Urdhva Hastasana (Upward Hands Pose)
Level: All levels
Category: Arm Variation
Urdhva = Upward. Hasta = Hand.
Once you raise the arms up above the head, it becomes immediately necessary to address the shoulders, even if your shoulders are flexible. Breaking out the action of raised arms here in simple poses such as Tadasana (Mountain Pose), Virasana (Hero Pose), Vajrasana (Thunderbolt Pose) or Sukhasana (Comfortable Pose) will enable you to begin softening and opening up the shoulder girdle before engaging in poses where the arms bear weight.
Organizing the Pose
- • Keeping the arms parallel and the palms facing each other, inhale and raise the arms out in front of you up to shoulder height and then up alongside the ears.
• Hold the position for several breaths.
VariationsThe following variations will help you to stretch the arms while also softening the shoulders, allowing the arms to extend more easily out of the sides. The more you can do this, the less the expression of the body’s energy will be arrested by gripping the shoulders and neck muscles.
- • From Tadasana (Mountain Pose), link the thumbs and stretch the arms out in front of you at shoulder height.
• Pull the thumbs out against each other and away from the chest to stretch the arms.
• Keeping the shoulders soft and neutral, pull the thumbs up off the chest and bring the arms up alongside the ears.
• Change the interlock of the thumbs, bringing the other thumb on top, and repeat.
Arms beltedIn this variation we introduce the use of a key prop, the belt, to help support the stretch of the arms. This becomes even more useful and important in poses such as Adho Mukha Shvanasana (Downward Facing Dog) and Adho Mukha Vrkshasana (Full Arm Balance), where the arms are bearing weight.

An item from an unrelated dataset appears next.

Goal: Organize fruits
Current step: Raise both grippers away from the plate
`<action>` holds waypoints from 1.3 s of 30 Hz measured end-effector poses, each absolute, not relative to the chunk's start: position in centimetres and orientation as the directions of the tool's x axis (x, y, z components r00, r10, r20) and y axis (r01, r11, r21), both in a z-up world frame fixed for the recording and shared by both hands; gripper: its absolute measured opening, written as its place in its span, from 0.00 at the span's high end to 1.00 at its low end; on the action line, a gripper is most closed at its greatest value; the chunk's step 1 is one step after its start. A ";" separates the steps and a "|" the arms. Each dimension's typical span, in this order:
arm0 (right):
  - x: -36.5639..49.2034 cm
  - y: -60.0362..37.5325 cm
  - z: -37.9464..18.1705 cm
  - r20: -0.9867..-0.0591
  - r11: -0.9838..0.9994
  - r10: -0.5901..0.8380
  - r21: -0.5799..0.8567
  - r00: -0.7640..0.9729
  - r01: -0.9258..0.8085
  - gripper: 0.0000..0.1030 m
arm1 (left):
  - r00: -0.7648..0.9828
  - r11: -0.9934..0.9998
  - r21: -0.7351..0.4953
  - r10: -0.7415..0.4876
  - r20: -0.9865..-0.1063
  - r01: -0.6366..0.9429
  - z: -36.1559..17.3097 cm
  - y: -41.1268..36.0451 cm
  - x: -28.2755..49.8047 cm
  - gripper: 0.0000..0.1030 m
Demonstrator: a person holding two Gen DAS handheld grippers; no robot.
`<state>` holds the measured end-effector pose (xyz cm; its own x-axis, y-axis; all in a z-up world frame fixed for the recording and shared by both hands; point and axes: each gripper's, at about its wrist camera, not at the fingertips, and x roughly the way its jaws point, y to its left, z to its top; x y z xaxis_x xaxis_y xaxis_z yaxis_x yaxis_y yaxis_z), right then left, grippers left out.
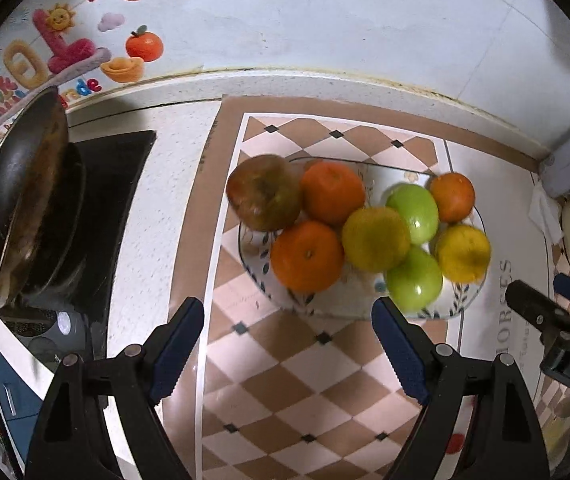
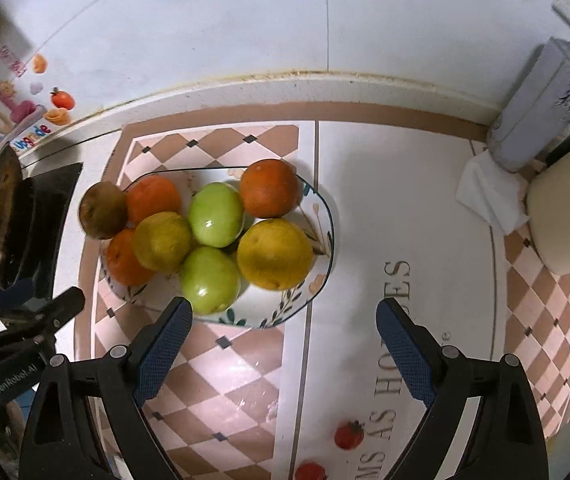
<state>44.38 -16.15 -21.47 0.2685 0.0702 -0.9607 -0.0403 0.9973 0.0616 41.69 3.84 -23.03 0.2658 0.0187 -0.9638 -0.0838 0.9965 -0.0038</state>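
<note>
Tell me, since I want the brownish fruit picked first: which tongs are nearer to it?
Left, probably. The left tongs hang open just short of the plate, with the brownish fruit ahead, slightly left. The right tongs are open too, but the fruit lies far off to their left.

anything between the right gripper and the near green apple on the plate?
Nothing visible. The right gripper is open above the mat, and the near green apple sits at the plate's front edge, just ahead of its left finger. Only the low rim lies between.
</note>
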 end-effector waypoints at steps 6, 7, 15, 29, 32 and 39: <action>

- • Take a belt and make a loop out of it that is shoulder width or a bit smaller. (Having the loop a bit smaller will give you a little extra to press out against. Although this closes the shoulder girdle somewhat, it will make it a little easier to stretch the arms.)
• Bring the arms up to shoulder height and press out against the belt loop to stretch the arms.
• Without losing the stretch, soften the shoulders and settle them back and down to a neutral position so that they are not up around the ears.
• Reach the arms up alongside the ears.
- • Keep the shoulders stacked up over the hips and in standing poses, the hips over the heels.
• Keep the back ribs broad. Prevent the front ribs from poking forward.
• Broaden the tops of the shoulder blades.
• Move the armpits down while you move the arms up.
• Let go of the need to bring the arms all the way up alongside the ears if it means jutting the ribs forward.